What is being asked: Your response should reproduce every line of the entries that contains the word "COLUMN".

Supplied entries:
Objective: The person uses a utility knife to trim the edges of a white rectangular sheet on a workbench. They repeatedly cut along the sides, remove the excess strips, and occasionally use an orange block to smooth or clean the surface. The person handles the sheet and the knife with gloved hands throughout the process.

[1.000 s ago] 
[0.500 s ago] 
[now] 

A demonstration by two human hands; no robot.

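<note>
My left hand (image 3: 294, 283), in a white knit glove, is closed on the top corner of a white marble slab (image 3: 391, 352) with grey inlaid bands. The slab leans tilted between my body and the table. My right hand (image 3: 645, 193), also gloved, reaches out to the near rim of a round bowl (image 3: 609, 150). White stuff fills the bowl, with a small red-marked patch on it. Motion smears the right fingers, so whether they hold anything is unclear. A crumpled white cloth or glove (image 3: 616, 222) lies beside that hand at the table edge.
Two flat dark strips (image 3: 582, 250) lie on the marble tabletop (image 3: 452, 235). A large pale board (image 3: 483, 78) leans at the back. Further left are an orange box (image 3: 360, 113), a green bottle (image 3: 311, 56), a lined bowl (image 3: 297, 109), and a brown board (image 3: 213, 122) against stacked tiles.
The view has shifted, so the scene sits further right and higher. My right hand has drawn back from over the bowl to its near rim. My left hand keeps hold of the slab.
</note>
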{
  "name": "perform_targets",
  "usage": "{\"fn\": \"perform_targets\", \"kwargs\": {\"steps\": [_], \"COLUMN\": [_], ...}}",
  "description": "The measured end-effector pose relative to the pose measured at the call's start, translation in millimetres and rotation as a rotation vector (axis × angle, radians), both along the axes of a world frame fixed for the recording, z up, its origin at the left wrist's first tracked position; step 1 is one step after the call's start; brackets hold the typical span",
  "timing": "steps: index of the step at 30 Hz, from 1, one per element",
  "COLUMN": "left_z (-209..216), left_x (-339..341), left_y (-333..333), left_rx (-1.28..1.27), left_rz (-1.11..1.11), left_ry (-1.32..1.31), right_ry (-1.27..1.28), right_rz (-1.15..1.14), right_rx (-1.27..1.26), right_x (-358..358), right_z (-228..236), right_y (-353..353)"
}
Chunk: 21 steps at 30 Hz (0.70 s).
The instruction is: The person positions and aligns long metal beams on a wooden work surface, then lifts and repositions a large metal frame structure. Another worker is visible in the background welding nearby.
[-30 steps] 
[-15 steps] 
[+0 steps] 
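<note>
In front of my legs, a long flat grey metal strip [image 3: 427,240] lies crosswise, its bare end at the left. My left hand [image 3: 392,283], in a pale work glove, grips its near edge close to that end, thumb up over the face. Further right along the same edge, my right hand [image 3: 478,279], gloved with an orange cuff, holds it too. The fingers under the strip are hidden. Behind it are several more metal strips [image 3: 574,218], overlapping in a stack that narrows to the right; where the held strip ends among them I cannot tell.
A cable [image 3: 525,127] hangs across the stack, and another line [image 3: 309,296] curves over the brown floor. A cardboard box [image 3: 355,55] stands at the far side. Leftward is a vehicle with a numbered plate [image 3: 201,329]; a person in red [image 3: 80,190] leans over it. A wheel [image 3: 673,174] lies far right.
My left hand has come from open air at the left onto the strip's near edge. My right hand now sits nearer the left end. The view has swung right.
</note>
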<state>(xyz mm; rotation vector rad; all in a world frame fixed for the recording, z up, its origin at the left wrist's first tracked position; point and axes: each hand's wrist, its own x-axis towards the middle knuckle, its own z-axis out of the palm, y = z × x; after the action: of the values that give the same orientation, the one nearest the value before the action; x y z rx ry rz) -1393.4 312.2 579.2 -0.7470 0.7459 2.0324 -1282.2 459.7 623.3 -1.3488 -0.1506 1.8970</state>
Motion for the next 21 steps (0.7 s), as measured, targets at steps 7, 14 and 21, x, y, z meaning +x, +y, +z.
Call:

Answer space:
  "usage": "{\"fn\": \"perform_targets\", \"kwargs\": {\"steps\": [_], \"COLUMN\": [_], ...}}",
  "COLUMN": "left_z (-209..216), left_x (-339..341), left_y (-333..333), left_rx (-1.28..1.27), left_rz (-1.11..1.11), left_ry (-1.32..1.31), right_ry (-1.27..1.28), right_rz (-1.15..1.14), right_rx (-1.27..1.26), right_x (-358..358), right_z (-228..236), right_y (-353..353)"

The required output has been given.